Quanto às condições visando à prestação de uma melhor qualidade de serviço de saúde, já que “não basta só ganhar esse estatuto”, o responsável assegurou que a unidade de saúde vem sendo reforçada com recursos humanos em várias especialidades, nomeadamente ginecologia/obstetrícia, medicina interna, cirurgia e oftalmologia.

Explicou que um hospital regional “não poderá ter todas as valências, todas as especialidades”, como um hospital central, todavia vai-se criando condições para a melhoria, “cada vez mais”, da qualidade sanitária na ilha turística.

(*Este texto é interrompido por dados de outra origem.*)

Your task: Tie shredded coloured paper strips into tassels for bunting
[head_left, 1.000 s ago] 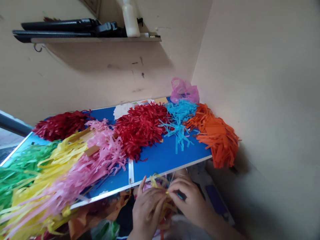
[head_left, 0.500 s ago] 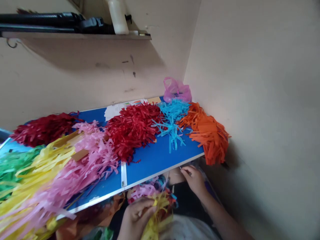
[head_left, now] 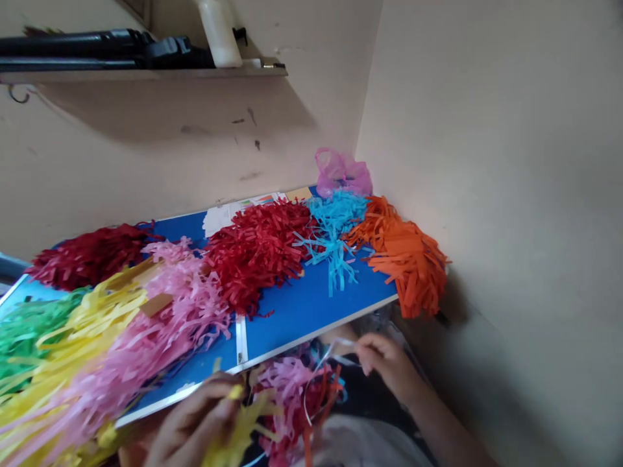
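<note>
In the head view, my left hand [head_left: 197, 418] is closed around the gathered end of a yellow paper tassel [head_left: 241, 428], whose strips hang down and are partly blurred. My right hand [head_left: 387, 363] pinches a thin white string [head_left: 333, 349] beyond the table edge. From there the string curves down in a loose loop over a bunch of pink, red and orange paper strips [head_left: 287, 392] lying at my lap. Between my two hands sits that bunch; its lower part is cut off by the frame.
On the blue table [head_left: 311, 311] lie fringed paper heaps: red [head_left: 263, 250], light blue [head_left: 341, 217], orange [head_left: 409, 259], pink [head_left: 146, 337], yellow [head_left: 92, 324] and green [head_left: 43, 324]. A pink plastic bag [head_left: 343, 172] is in the corner. Above hangs a shelf [head_left: 146, 76] with a white bottle [head_left: 220, 35].
My left hand has moved left with the yellow tassel, uncovering more of the pink and red strips. My right hand has shifted slightly, and a longer loop of white string now shows.
</note>
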`<state>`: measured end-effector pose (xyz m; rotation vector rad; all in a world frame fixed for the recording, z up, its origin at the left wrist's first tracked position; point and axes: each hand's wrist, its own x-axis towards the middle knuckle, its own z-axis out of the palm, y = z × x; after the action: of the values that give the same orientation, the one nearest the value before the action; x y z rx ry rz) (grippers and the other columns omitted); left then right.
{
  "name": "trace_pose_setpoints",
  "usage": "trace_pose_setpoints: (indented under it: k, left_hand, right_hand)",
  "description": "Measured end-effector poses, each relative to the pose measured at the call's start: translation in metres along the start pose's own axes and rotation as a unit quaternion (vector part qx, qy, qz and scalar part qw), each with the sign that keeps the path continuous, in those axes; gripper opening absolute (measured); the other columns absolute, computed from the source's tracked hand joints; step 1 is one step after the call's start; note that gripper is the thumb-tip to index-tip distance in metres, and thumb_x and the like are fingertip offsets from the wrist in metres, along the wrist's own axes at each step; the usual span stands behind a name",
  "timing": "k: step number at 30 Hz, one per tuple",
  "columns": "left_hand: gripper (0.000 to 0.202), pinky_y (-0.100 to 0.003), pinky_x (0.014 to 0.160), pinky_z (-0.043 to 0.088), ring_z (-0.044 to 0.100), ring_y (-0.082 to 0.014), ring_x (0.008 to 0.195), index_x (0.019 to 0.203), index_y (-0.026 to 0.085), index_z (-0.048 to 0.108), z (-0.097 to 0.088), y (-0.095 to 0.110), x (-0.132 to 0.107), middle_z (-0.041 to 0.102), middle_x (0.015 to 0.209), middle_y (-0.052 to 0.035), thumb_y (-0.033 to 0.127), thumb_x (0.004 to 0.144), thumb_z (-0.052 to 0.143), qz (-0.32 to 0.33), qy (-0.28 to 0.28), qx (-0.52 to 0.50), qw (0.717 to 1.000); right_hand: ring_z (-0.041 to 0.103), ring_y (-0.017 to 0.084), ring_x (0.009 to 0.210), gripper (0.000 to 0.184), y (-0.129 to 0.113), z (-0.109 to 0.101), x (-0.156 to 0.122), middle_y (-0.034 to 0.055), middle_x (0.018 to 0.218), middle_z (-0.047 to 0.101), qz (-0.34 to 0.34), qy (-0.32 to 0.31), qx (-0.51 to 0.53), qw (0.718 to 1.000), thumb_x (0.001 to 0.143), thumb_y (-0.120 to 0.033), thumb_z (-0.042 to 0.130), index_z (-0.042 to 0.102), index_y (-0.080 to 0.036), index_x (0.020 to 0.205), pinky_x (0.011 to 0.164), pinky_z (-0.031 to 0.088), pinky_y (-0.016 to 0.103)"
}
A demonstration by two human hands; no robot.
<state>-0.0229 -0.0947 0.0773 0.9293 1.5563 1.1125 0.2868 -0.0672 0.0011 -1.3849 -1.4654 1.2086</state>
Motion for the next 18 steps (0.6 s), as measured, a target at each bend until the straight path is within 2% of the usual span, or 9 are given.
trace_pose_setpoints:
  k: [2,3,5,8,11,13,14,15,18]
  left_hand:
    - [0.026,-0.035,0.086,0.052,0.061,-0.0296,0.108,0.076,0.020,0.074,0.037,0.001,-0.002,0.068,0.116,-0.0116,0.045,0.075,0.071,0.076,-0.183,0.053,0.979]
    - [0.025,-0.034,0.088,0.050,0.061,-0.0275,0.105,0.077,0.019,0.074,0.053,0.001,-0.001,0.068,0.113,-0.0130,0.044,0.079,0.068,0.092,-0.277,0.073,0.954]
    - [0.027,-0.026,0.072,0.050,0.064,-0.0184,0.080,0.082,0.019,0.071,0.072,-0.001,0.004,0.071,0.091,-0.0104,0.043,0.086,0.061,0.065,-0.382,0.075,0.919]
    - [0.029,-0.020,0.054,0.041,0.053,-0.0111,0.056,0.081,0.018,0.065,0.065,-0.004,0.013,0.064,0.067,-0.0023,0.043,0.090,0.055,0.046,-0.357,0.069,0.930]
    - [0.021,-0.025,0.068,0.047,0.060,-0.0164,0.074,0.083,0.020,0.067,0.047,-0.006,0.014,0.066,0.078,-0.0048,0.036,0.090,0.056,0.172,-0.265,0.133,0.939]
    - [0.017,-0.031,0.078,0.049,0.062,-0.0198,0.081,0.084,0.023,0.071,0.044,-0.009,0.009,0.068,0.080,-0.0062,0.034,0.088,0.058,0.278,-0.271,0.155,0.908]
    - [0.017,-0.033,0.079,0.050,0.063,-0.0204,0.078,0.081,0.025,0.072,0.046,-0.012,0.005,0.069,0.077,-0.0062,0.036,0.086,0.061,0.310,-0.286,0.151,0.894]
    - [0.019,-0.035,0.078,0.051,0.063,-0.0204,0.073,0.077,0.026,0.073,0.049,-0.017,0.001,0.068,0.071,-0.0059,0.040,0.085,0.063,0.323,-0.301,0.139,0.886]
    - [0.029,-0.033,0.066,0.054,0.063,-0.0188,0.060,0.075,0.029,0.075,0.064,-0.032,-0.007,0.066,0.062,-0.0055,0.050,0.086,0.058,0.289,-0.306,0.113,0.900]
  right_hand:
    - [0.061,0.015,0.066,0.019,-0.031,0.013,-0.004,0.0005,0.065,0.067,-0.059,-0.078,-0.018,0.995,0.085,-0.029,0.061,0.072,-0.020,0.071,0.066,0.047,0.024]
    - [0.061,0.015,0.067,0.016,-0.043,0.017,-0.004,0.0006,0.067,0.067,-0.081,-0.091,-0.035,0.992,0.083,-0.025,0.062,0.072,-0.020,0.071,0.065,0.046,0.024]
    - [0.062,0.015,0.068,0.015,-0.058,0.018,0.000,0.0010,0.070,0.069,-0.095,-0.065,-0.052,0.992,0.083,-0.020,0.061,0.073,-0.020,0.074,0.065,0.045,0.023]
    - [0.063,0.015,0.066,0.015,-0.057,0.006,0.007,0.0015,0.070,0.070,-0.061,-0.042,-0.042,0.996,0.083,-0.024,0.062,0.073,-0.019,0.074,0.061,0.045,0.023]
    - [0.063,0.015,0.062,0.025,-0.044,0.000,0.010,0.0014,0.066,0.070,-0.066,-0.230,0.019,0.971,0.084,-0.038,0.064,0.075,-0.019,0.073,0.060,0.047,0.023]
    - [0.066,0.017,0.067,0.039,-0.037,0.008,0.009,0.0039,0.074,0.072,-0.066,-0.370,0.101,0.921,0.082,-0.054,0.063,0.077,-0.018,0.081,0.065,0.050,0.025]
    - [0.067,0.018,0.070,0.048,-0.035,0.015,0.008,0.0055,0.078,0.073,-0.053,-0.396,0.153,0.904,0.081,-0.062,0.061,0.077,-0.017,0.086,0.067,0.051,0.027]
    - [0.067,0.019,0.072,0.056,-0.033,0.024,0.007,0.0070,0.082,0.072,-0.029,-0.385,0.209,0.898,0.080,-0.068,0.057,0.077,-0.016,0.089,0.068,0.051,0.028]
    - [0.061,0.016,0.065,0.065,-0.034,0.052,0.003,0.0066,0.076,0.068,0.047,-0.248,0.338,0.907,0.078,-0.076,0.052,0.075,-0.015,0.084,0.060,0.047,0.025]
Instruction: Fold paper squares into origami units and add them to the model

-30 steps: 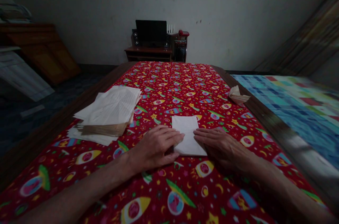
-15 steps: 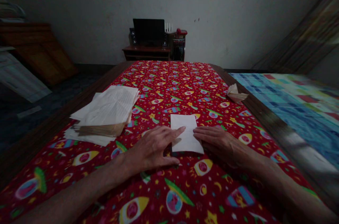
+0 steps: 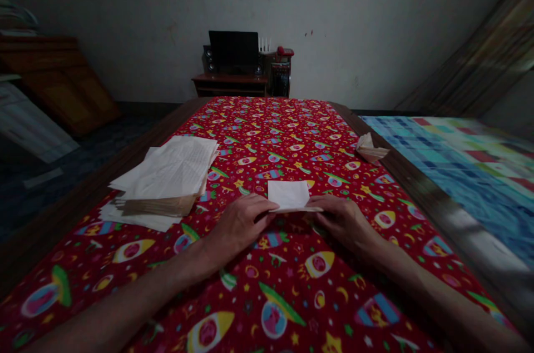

“É um hospital que tem que ter, e já tem, as especialidades básicas a que já me referi, mas o hospital pode receber especialistas de forma programada dos dois hospitais centrais, quer da Praia quer o Baptista de Sousa, em São Vicente”, esclareceu.

“Pode fazer telemedicina pertence à rede nacional de telemedicina, podendo receber teleconsultas de todas as especialidades existentes nos dois hospitais centrais. Queremos que o Sal, para além da deslocação de especialistas, use e abuse da telemedicina, também, para poder permitir o acesso dos salenses a cuidados especializados quer de forma presencial quer à distância, através da telemedicina”, frisou.

Porém, considerando que os ganhos “são muitos”, Artur Correia admitiu que a falta de recursos humanos, sobretudo a nível administrativo, ajudantes dos serviços gerais e manutenção, entre outras, são as “principais fraquezas” do hospital do Sal.

“O hospital necessita de um reforço, nesse sentido, para poder desempenhar cabalmente o seu papel como hospital regional, e é algo que vamos ver como equacionar para que desempenhe, com qualidade, as suas funções”, concluiu.

O decreto-lei que cria o Hospital Ramiro Alves Figueira, enquanto Hospital Regional, foi publicado no dia 25 de Setembro.